Suractivité, le mal du siècle ?

Suractivité, le mal du siècle ?

Course à la distraction, à la perfection, à l’ambition, à la réalisation : après quoi courent nos patients ? Et nous, sommes-nous indemnes de cette frénésie ?

La vitesse est à la mode. La passion aussi, la performance, le « bien rempli ». Nos patients arrivent parfois épuisés dans notre cabinet. Et nous sommes poussés du même côté, de plus en plus. Or, le travail psychologique s’inscrit dans une toute autre approche. Un professeur de théâtre au Conservatoire nous disait souvent : «  On ne fait pas pousser des fleurs en tirant dessus » ! C’est encore plus vrai dans le domaine de la santé mentale…

La vie trépidante est de mise

Il faut tout faire passionnément. Le tiède n’est plus de mise et sans un agenda de ministre, c’est l’estime de soi qui en prend un coup. On se gargarise d’une agitation effrénée ou on porte la honte d’une vie en demi-teinte. Dans les deux cas, la souffrance finit par se dire. Et le rapport au temps et aux exigences de soi et des autres peut enfin se travailler.

Les femmes : une subtilité en plus

La patientèle au féminin rapporte davantage de pression encore. Plus de rôles, plus d’attentes, des identités qui ne s’harmonisent pas toujours, une définition de soi qui ressemble à la quadrature du cercle. Le désarroi de certaines patientes s’articule souvent autour de ces injonctions (reçues ou construites) qui les font vaciller chaque jour davantage.

Les enfants : dans la même course

Comme un écran où projeter les manques, les désirs ou les frustrations parentales, les enfants devront eux aussi payer leur tribut et jongler avec des horaires minutés. Ce qu’ont fait leurs parents, ce qu’ils n’ont pas fait, ce qu’ils auraient voulu faire, ce qu’ils feraient bien (mais c’est trop tard pour eux) : les enfants vont reprendre le flambeau de toutes ces insatisfactions parentales. Ou alors, ils se défendront dans une apathie totale où même le poids de la télécommande semble une épreuve terrible. Chaque excès porte bien sûr son risque psychologique, qui peut parfois faire irruption avec violence.

La profession : même topo !

Notre profession n’est pas épargnée, ce qui peut résonner de façon inconfortable avec les problématiques de notre patientèle.
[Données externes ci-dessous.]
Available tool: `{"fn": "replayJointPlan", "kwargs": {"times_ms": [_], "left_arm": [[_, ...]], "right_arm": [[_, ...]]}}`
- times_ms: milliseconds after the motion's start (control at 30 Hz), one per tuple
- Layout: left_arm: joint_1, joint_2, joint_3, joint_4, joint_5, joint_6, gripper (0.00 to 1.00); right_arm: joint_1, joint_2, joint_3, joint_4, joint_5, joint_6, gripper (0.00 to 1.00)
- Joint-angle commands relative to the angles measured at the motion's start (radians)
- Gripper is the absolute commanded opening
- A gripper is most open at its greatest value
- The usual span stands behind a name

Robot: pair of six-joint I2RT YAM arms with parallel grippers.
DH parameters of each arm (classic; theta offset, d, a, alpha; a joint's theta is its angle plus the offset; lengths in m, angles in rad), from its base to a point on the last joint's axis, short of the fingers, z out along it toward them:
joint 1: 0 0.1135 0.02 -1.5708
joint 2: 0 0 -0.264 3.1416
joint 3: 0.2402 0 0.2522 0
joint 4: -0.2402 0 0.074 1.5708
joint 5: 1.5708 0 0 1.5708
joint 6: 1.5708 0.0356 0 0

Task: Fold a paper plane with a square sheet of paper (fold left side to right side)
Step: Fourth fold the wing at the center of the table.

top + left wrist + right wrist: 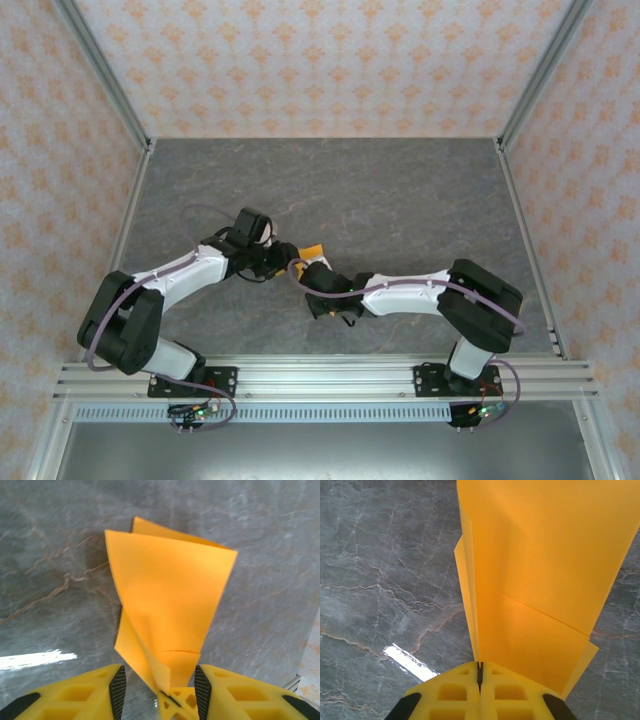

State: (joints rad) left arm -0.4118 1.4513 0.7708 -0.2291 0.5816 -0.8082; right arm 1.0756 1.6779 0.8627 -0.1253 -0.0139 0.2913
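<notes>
Marble table [400, 190], right hand [480, 672] pinching paper [540, 555]

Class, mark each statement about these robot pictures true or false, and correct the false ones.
1. The right gripper is shut on the orange paper. True.
2. The left gripper is shut tight. False: its jaws stand apart, with paper between them.
3. The orange paper lies flat and unfolded. False: it is folded in layers, with creases.
4. The table is grey and marbled. True.
</notes>
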Motion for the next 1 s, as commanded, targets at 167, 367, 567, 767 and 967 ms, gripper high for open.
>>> {"fn": "replayJointPlan", "kwargs": {"times_ms": [167, 367, 567, 767, 967], "left_arm": [[-0.002, 0.02, -0.014, 0.017, -0.026, -0.001, 0.4], [-0.02, 0.056, -0.002, 0.056, 0.012, -0.015, 0.33], [-0.058, 0.107, 0.021, 0.095, 0.025, -0.033, 0.25], [-0.09, 0.153, 0.054, 0.114, 0.026, -0.043, 0.25], [-0.111, 0.203, 0.083, 0.126, 0.023, -0.052, 0.27]], "right_arm": [[-0.068, -0.085, -0.082, 0.093, -0.102, 0.049, 0.04], [-0.103, -0.111, -0.129, 0.15, -0.171, 0.067, 0.04], [-0.136, -0.121, -0.172, 0.226, -0.239, 0.099, 0.04], [-0.161, -0.114, -0.201, 0.279, -0.293, 0.122, 0.04], [-0.178, -0.112, -0.217, 0.304, -0.315, 0.138, 0.04]]}}
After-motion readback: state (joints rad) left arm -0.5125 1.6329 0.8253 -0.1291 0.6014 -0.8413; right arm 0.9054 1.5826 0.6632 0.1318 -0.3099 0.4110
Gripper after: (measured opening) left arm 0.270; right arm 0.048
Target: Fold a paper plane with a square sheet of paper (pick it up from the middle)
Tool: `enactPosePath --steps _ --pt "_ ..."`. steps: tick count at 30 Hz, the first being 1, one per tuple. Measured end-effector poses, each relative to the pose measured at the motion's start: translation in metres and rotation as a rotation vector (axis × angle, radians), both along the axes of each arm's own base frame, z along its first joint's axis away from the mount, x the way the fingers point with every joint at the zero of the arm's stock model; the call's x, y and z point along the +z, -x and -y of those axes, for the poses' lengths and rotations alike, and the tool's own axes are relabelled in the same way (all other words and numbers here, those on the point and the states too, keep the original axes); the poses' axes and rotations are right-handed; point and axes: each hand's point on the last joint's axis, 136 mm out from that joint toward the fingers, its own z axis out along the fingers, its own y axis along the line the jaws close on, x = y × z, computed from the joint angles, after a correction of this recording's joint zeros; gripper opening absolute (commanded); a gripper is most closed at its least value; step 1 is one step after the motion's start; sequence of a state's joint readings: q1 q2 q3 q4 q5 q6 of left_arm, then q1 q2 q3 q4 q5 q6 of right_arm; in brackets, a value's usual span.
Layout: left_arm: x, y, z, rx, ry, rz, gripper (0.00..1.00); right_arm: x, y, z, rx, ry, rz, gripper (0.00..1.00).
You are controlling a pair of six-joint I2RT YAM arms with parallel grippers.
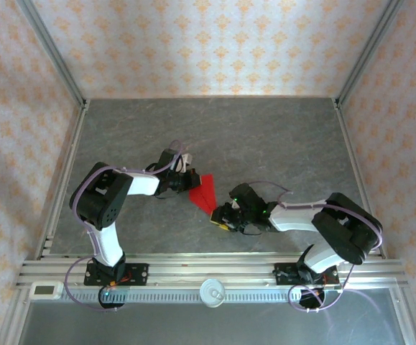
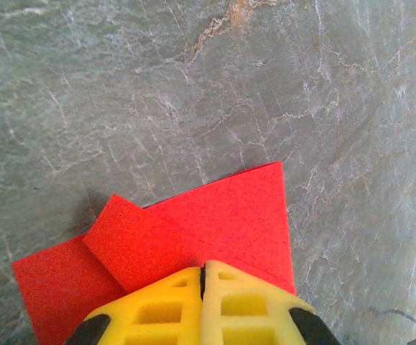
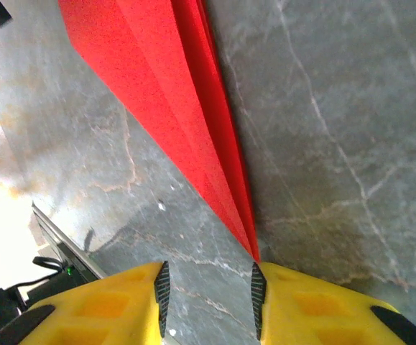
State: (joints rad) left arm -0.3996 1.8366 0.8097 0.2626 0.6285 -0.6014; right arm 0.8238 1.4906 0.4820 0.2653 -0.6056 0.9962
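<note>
Grey tabletop (image 1: 265,136), from above, carries the red paper plane (image 1: 205,191) near its middle; left wrist: left hand (image 2: 202,272) shut over the wide end; right wrist: right hand (image 3: 209,272) half open by the sharp tip.

L arm (image 1: 113,201) is bent at the elbow, forearm stretched rightward, wrist pitched down. L gripper (image 1: 188,180) is seen w/ yellow fingers (image 2: 163,305) pressed together, no gap. R arm (image 1: 337,224) is folded at the elbow, forearm reached leftward and low. R gripper (image 3: 208,289) is seen w/ jaws partly apart, black pads (image 3: 162,298) faced inward.
</note>
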Motion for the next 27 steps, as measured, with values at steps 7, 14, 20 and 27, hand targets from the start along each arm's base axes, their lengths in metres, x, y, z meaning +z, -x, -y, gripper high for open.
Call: enactPosePath --steps 7,14,20,27 --pt "0.000 0.000 0.000 0.000 0.000 0.001 0.05 0.004 -0.012 -0.003 -0.067 -0.021 0.013 0.36" --pt "0.000 0.000 0.000 0.000 0.000 0.002 0.05 0.007 -0.017 -0.004 -0.089 -0.029 0.030 0.37" --pt "0.000 0.000 0.000 0.000 0.000 0.002 0.05 -0.001 -0.007 0.001 -0.069 -0.021 0.005 0.38" --pt "0.001 0.000 0.000 0.000 -0.001 0.000 0.05 0.002 -0.002 0.003 -0.055 -0.031 0.000 0.43"
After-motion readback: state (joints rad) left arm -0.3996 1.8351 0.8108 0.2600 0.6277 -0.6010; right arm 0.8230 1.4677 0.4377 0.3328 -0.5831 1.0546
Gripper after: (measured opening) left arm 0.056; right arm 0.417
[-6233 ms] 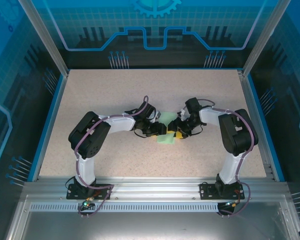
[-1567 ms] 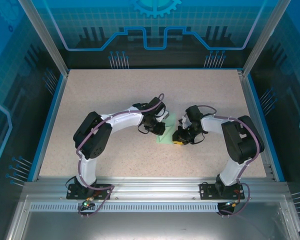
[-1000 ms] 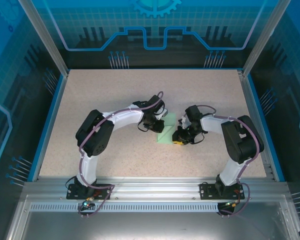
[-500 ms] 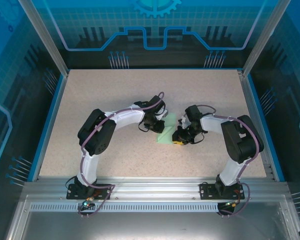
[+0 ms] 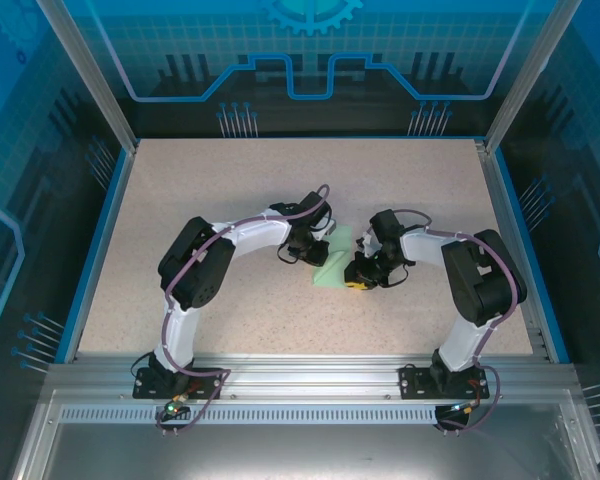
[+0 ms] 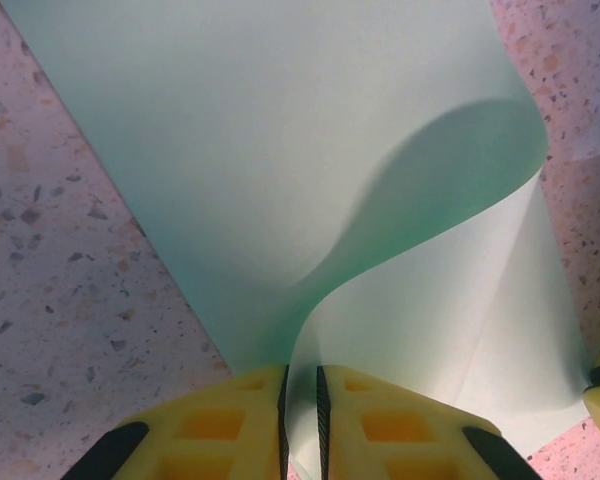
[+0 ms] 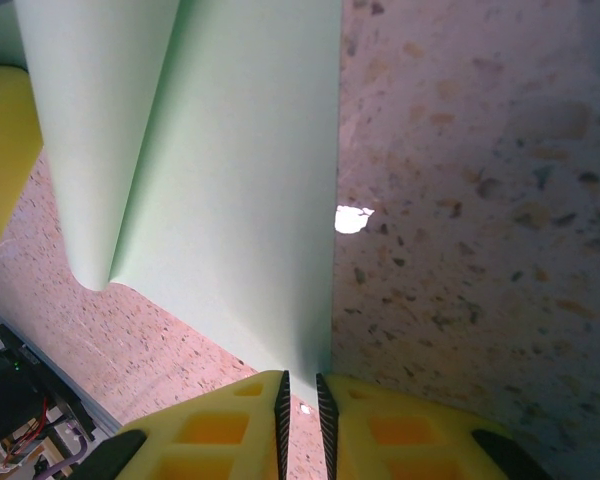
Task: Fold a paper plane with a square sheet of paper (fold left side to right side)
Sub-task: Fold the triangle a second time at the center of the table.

Les indépendants surveillent leur chiffre d’affaire et, en institution, la course aux consultations devient quasiment obligatoire. Pas le temps de s’arrêter, de réfléchir. Juste une supervision coincée ça et là dans l’agenda. Et des guidelines s’il vous plaît, pour gagner du temps, pour faire en prêt-à-porter ce qui se tissait autrefois en sur mesure !

Les autres voix/voies

Méditation, pleine conscience, relaxation, visualisation positive, d’autres voix s’élèvent et nous rappellent des outils tellement indispensables, des clés en or pour nos patients, mais aussi pour nous, thérapeutes. Il suffit d’y goûter pour comprendre qu’il y a là un chemin généreux en termes de bien-être, d’estime de soi, de gestion du stress.  

La thérapie, un autre espace-temps indispensable

Les creux, les moments où le patient se dit « Je n’avance pas », « Je n’ai rien à dire », ou même ceux où le thérapeute lui-même se dit que « Rien ne se passe » sont pourtant des jalons cruciaux du travail thérapeutique. Une patiente a énoncé des banalités pendant des semaines et puis, un jour, elle s’est magistralement mise au travail. Parce que son rythme, rien qu’à elle, avait été respecté. Nous nous sommes offerts ce temps-là, d’abord, ce temps « inefficace » mais tellement précieux, indispensable. Gardons-nous de l’air ambiant qui nous pousse dans le dos si nous voulons travailler sérieusement.